The post awards season malaise continues unabated this week with the release of two contenders for Worst Film of 2012. The ludicrously monikered McG scores a hatrick of stinkers with This Means War, which follows Charlie’s Angels: Full Throttle and Terminator Salvation into an unenviable pantheon of awfulness. Vying for the turkey of the week prize is Project X, a film that will make you hate teenagers. Elsewhere, Paul Rudd and Jennifer Aniston once again team up,15 years after starring together in The Object of My Affection, in Wanderlust, Putin’s dirty politics are exposed in Khodorkovsky and Austrian film Michael portrays a discomfiting tale of paedophilia.
Somehow McG still has a career. One wonders for how much longer after his latest effort This Means War, which despite the presence of the red-hot Tom Hardy and genre darling Reese Witherspoon fails to distinguish itself as one thing or another. Ostensibly a romantic, action comedy that pits best bud spies Foster and Henson (Chris Pine and Hardy respectively) against each other when they discover that they’re dating the same woman. Expect the usual McG blend of insipid set pieces, hackneyed humour and style very much over substance.

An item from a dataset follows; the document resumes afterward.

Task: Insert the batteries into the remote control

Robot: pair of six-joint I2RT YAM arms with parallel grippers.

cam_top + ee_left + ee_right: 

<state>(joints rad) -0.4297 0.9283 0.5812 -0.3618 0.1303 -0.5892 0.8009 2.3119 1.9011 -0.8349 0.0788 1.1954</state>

The ‘found footage’ premise is almost as tired as 3D and although Chronicle went some way towards highlighting what it can offer, Project X lazily undoes any of that film’s good work. Presumably based on the antics of this guy, Project X is 90 tiresome minutes of ‘epic’ party footage, including a midget getting shoved in an oven, yes really. Think of the likes of American Pie or Animal House sans the loveable characters, humour or charm.
Our third helping of comedy arrives in the form of Wanderlust. David Wain pulls off something of a coup for his fourth feature, reuniting the arguable king and queen of light comedy, Rudd and Aniston, for this hippie commune set romp. Said stalwarts play George and Linda, an urban couple who having lost everything head for the country and happen upon a community where free love and hallucinogens abound. Standard fish out of water fare, but Rudd and Aniston are normally good value, so expect solid, if unspectacular chuckles aplenty.
More earnest but utterly compelling nonetheless is Cyril Tuschi’s Khodorkovsky, which unravels the fascinating story behind the political persecution and eventual imprisonment of Russia’s richest oil oligarch Mikhail Khodorkovsky. This is murky, corrupt politics at its very bleakest, but it’s a telling insight into the shady machinations of Putin’s modern Russia.
Darker still is Michael, a hauntingly uncomfortable tale of the eponymous paedophile who keeps ten-year old Wolfgang locked in his basement. Eerily echoing the infamous Kampusch and Fritzl cases that blighted Austria’s recent history and shocked the world, Markus Schleinzer’s pic is sure to disturb and intrigue in equal measure.